Having spent two months carefully reading the 14 books shortlisted by the Académie Goncourt and having met with the authors online, the high school students chose to award the 34th Prix Goncourt des Lycéens to Clara Dupont-Monod for her novel S’adapter, published by Éditions Stock.
Jean-Michel Blanquer, Minister of National Education, Youth and Sports, and Enrique Martinez, Chief Executive Officer of Fnac Darty, extend their hearty congratulations to the winner and would like to thank the high school students, who read the books and deliberated so enthusiastically, for awarding the 2021 Prix Goncourt des Lycéens.
The Prix Goncourt des Lycéens was created in 1988 by Fnac and the Ministry of National Education, Youth and Sports, with the approval of the Académie Goncourt. It is based on a shortlist drawn up by the Académie and gives nearly 2,000 students the opportunity to read and study works of contemporary literature. This jury comprises students from around 50 general and vocational high school classes (grades 10 to 12, and students pursuing an advanced vocational training certificate known as the BTS).
This is the story of a child with a dark, distant stare; a bed-bound child with soft, chubby cheeks, pale, blue-veined legs, a reedy voice, bent feet and a bubble palate; a boy forever destined to be a baby; a maladjusted child who draws an invisible line between his family and other people. The story of his place in the Cevennes house where he was born, engulfed in nature and shielded by mountains; his relationships with his siblings and his place among troubled childhoods. That of his older brother, who bonds with the infant, becomes inseparable from him but then abandons him and disappears. That of the middle sister, who in anger and disgust rejects the infant who saps her parents of their joy and her older brother of his energy. That of the little boy himself, who lives in the shadow of the family’s ghosts while consigning to oblivion any thoughts of a rebirth in the present.

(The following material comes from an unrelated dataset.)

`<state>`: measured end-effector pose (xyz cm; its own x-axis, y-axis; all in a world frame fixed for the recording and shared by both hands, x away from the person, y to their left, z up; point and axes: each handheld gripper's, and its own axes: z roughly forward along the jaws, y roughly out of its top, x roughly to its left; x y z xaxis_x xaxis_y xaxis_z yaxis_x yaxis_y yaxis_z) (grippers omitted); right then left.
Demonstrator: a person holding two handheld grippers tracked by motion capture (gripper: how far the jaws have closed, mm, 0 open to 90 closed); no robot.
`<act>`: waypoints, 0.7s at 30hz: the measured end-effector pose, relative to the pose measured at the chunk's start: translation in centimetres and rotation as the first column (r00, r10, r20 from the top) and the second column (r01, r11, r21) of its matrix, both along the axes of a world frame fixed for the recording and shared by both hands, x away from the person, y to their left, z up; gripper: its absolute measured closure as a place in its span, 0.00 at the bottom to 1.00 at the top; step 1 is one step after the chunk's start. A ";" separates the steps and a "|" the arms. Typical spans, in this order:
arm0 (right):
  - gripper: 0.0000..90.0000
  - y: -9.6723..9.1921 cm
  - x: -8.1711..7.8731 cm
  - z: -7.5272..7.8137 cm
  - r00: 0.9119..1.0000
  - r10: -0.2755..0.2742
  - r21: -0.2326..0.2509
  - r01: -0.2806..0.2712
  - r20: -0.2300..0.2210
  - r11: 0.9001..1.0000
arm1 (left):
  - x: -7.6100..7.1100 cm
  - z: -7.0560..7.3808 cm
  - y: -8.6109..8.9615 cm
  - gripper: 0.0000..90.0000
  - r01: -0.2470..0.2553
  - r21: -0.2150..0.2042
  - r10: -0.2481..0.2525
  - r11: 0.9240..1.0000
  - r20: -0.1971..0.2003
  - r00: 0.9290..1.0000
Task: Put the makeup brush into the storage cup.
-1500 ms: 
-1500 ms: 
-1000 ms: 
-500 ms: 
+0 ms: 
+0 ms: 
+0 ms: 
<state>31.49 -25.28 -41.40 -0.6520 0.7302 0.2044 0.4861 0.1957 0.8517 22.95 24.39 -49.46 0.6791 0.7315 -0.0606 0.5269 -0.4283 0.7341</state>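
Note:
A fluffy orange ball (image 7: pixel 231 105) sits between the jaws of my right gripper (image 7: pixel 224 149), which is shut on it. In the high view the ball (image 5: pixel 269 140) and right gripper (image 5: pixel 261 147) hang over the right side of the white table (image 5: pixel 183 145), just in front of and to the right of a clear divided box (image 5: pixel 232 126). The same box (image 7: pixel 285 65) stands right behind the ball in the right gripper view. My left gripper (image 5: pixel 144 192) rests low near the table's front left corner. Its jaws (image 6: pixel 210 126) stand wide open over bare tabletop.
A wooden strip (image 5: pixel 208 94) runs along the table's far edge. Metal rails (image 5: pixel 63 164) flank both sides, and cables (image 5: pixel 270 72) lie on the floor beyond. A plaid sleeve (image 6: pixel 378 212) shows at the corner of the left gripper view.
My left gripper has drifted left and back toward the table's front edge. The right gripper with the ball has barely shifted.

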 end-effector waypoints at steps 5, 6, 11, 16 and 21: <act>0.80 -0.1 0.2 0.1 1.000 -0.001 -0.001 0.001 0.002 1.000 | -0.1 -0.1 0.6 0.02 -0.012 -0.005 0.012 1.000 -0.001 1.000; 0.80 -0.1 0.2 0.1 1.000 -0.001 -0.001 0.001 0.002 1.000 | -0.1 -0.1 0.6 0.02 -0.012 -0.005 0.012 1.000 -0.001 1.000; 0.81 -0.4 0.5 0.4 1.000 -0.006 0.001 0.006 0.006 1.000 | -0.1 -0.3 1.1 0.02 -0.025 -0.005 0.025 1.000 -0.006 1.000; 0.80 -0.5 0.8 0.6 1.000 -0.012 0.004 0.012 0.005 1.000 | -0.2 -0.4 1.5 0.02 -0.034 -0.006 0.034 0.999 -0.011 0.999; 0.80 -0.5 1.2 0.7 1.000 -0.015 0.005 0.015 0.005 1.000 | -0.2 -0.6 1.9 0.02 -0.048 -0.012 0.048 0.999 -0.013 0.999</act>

Like in a fairytale, the courtyard stones bear witness. Like in a fairytale, strength comes from the children: from the deep love of the protective older brother, from the dismay of the sister who turns her back on grief to save her family from falling into a downward spiral. From the little boy’s ability to reconcile their stories.
This is the story of the birth of a disabled child, told by his siblings. It is a magnificent, radiant book.